99) Forbes - Newsagents and Tobacconists, 1406 Shettleston Road - about 1917. Robert Forbes standing in the doorway of shop he took over in 1917 and opened as a Newsagent and Tobacconist and which was run by the Forbes family over three generations. The shop stood at the corner of Killin Street and Shettleston Road and the street names on the side of the shop wall show that Killin Street was previously Dalree Street and before that Church Road.
100) Eastbank Cottage, Hope Cottage and Shop, Shettleston Road - about 1981. Built about 1886 and demolished to make way for the Annick Street/Killin Street re-alignment.
101) Killin Street/Shettleston Road corner on completion of Annick Street re-alignment - 1987.
102) Dickson's Row, Main Street - (Shettleston Road) - about 1906. A row of cottages typical of the clachan type houses which at one time made up the main housing stock in Shettleston . The row ran from the corner of Springfield Road (Amulree Street) westward along the south side of Main Street (Shettleston Road).
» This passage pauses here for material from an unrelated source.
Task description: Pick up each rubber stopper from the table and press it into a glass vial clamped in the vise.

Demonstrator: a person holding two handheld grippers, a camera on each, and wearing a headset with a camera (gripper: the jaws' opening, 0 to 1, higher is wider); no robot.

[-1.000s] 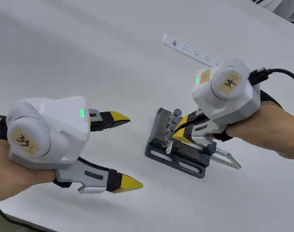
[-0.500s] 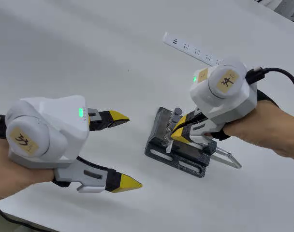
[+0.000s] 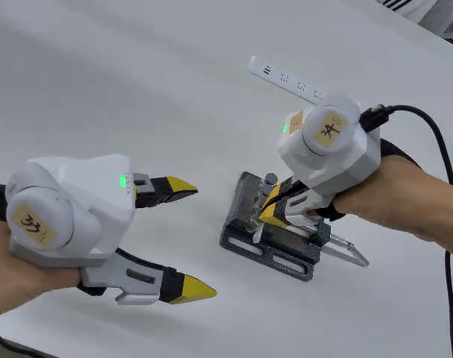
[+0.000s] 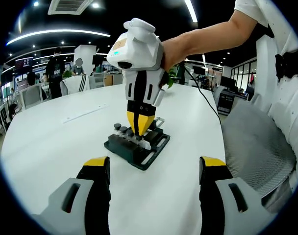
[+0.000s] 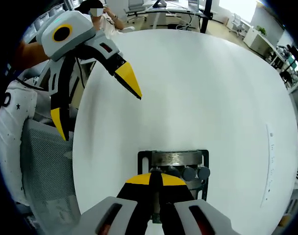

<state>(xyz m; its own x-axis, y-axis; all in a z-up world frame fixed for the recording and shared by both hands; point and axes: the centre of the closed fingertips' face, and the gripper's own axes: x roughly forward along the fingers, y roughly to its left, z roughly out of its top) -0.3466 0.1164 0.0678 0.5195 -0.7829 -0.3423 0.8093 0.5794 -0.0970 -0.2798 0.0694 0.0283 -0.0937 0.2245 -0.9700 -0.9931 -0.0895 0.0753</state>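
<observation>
R claw (image 3: 269,215), tips together, sits just above vials (image 5: 190,173) in vise (image 3: 277,255), nearer by far; L claw (image 3: 196,238) gapes, well apart.

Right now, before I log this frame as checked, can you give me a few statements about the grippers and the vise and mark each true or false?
1. The left gripper has its jaws spread wide. True.
2. The right gripper is down at the vise, jaws together. True.
3. The left gripper is holding something. False: nothing sits between its jaws.
4. The power strip lies between the two grippers. False: it lies beyond the vise on the table.
</observation>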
The cottages were demolished in the early twenties and a store for the Shettleston Co-operative Society built on the site.
103) CWS Pricefighter Store, 1158 Shettleston Road - 1987. The store that replaced the old cottages was in mid fifties converted into a mini-market and after the demise of the Shettleston Co-operative Society was redeveloped and opened by the CWS as a supermarket.
104) Shettleston Road between Blair Street and St Mark Street - 1962. A tramcar proceeding citywards along Shettleston Road on a rather dull and gloomy day in October, 1962.
105) Shettleston Road between Blair Street and St Mark Street - 1987.
106) J.C.Watt's - Avondale Works, Old Shettleston Road - about 1930.
107) McKellar Watt Ltd, Old Shettleston Road - 1987.
108) Hill Street (Edrom Street) - about 1900. Looking northwards down Hill Street (Edrom Street) towards Main Street (Shettleston Road) with on the right the Shettleston Sabbath School Association Hall.
109) Edrom Street - 1987.
110) Old Shettleston Road - about 1900.
The Old cottages and houses which stood at what is now Old Shettleston Road/Fernan Street corner. The first three cottages were demolished about 1930 and a house, offices and stables built on the site by the firm of William Rae, Haulage Contractors.
111) Old Shettleston Road/Fernan Street corner - 1987.